_Your objective_.
Don't include any picture when you restate the data word for word.

=== Section Start ===

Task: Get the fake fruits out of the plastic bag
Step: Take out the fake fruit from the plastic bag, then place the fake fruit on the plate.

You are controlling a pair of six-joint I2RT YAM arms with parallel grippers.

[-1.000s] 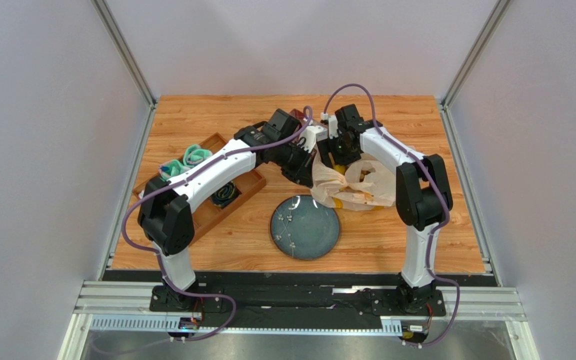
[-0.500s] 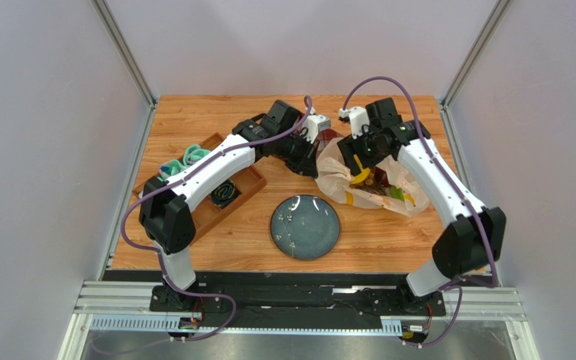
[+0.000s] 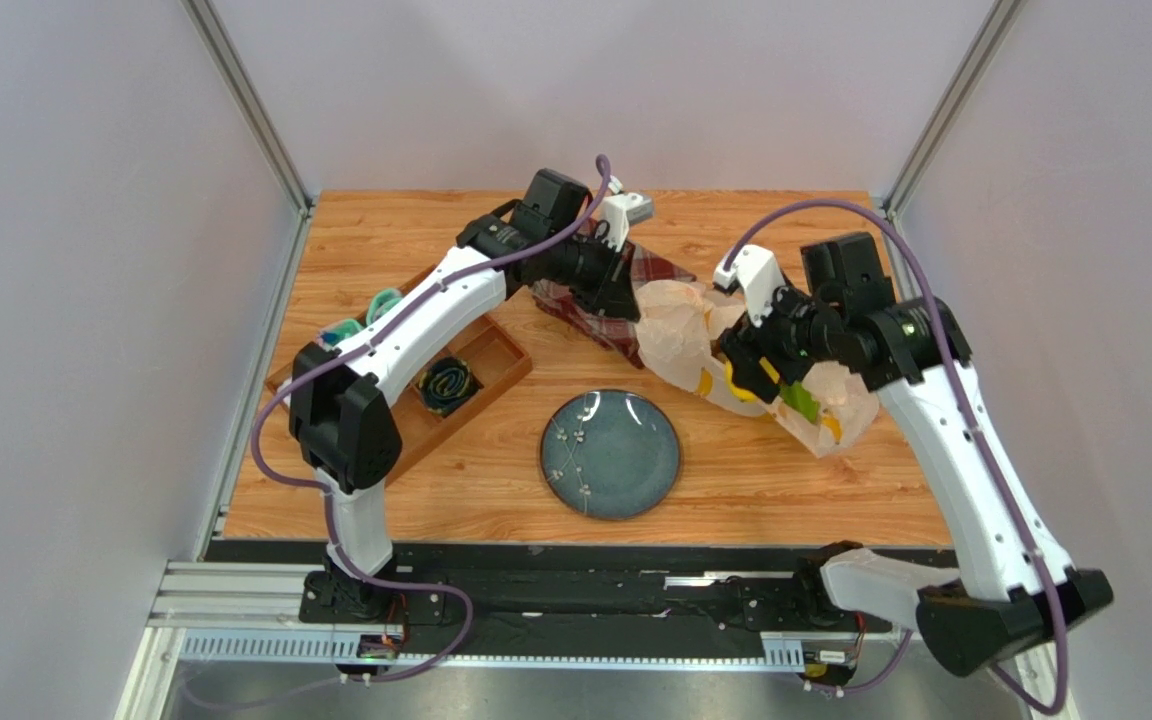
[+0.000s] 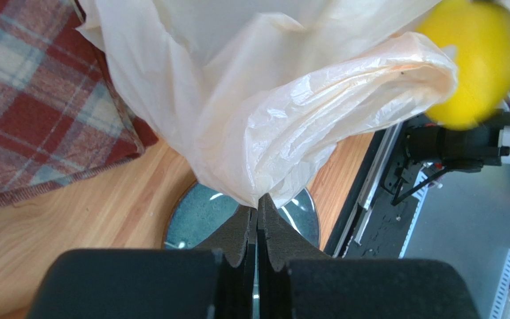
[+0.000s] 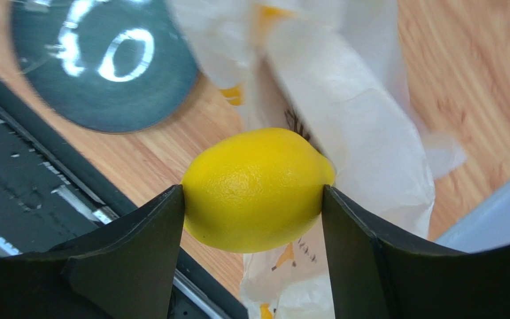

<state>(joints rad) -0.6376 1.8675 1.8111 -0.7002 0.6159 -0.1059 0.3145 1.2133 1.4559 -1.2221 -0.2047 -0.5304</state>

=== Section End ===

_Exercise result_.
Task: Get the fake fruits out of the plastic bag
Step: Take out the fake fruit from the plastic bag, then place the fake fruit on the plate.

You are controlling a pair of six-joint I2RT YAM arms with parallel grippers.

[-1.000s] 
[-0.500s] 
[+0.000s] 
[+0.000s] 
[+0.000s] 

<state>(joints rad) -0.6376 1.8675 1.8111 -0.7002 0.6159 -0.1059 0.3145 1.2133 1.4559 -1.2221 -0.2047 -0.5304</state>

This exercise has been fully answered.